传染性单核细胞增多症(IM)与霍奇金淋巴瘤(HL)风险增加有关,这表明爱泼斯坦-巴尔病毒(EBV)在HL发展中起作用。尽管对于理解这种关联至关重要,但这种关系是否仅限于HL的EBV阳性亚组仍不确定。我们在丹麦和瑞典一项基于人群的研究中收集了586例经典HL患者和3187名对照的单核细胞增多症病史及儿童社会环境特征信息。通过免疫组织化学和原位杂交技术确定了499例患者的肿瘤EBV状态。通过逻辑回归估计了HL风险与单核细胞增多症及其他风险因素之间关系的比值比(OR),按年龄(18 - 44岁和45 - 74岁)、总体以及按肿瘤EBV状态进行分析。
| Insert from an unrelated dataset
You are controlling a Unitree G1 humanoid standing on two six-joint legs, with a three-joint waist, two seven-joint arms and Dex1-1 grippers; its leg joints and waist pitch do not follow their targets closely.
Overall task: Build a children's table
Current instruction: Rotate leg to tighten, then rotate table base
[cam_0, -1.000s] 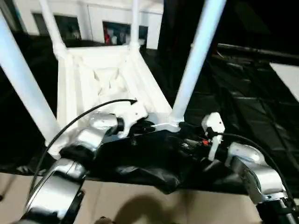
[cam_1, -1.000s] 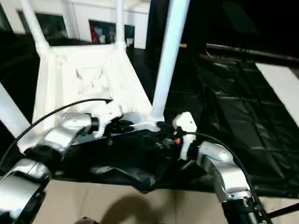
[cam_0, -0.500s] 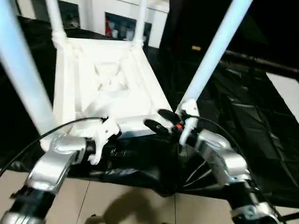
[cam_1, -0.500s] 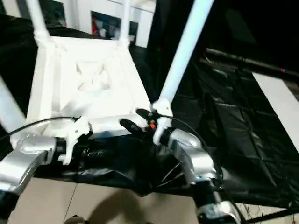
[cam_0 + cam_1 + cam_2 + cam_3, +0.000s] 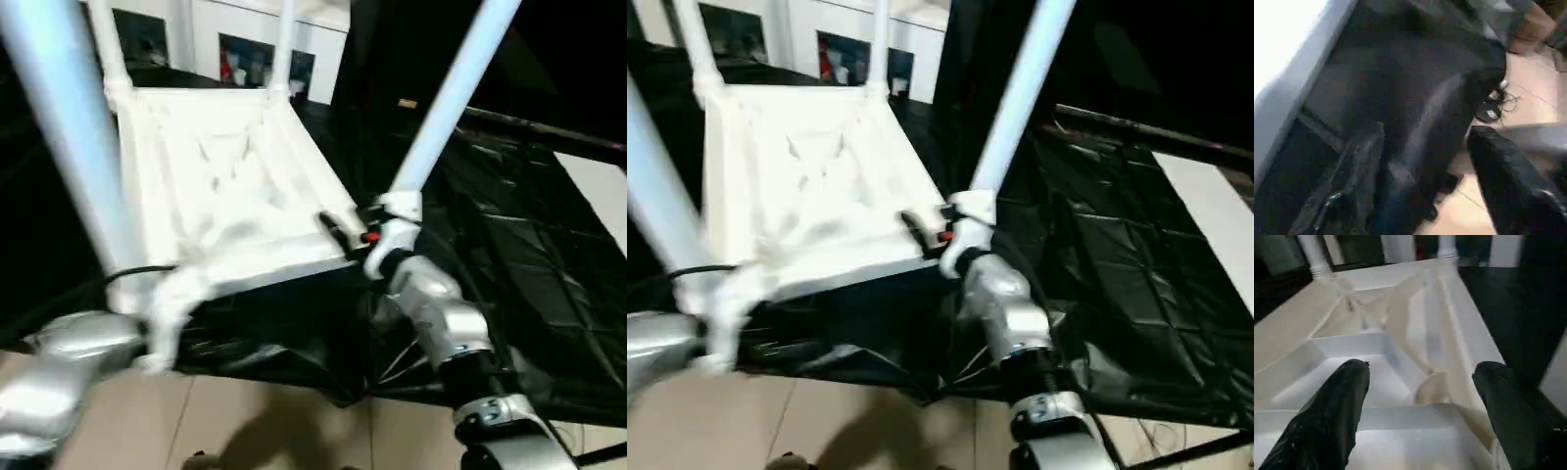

所有分析均针对特定国家的母亲教育程度和单核细胞增多症病史进行了调整。IM与EBV阳性HL风险增加相关[OR,3.23;95%置信区间(95%CI)1.89 - 5.55],但与EBV阴性HL无关(OR,1.35;95%CI,0.86 - 2.14)。EBV阳性HL的风险随IM后的时间而变化,在年轻成年人中尤为明显(OR,3.96;95%CI,2.19 - 7.18)。IM相关淋巴瘤在感染后中位时间为2.9年(1.8 - 4.9年)出现。通过比较年轻成年EBV阳性和EBV阴性HL患者之间的IM病史进行病例对照研究,证实了IM关联的EBV特异性(OR(IM EBV + HL与EBV - HL相比),2.68;95%CI,1.40 - 5.12)。我们进一步发现证据表明IM仅与EBV阳性HL相关。这一发现与EBV阳性和EBV阴性HL可能具有不同病因的观点相符。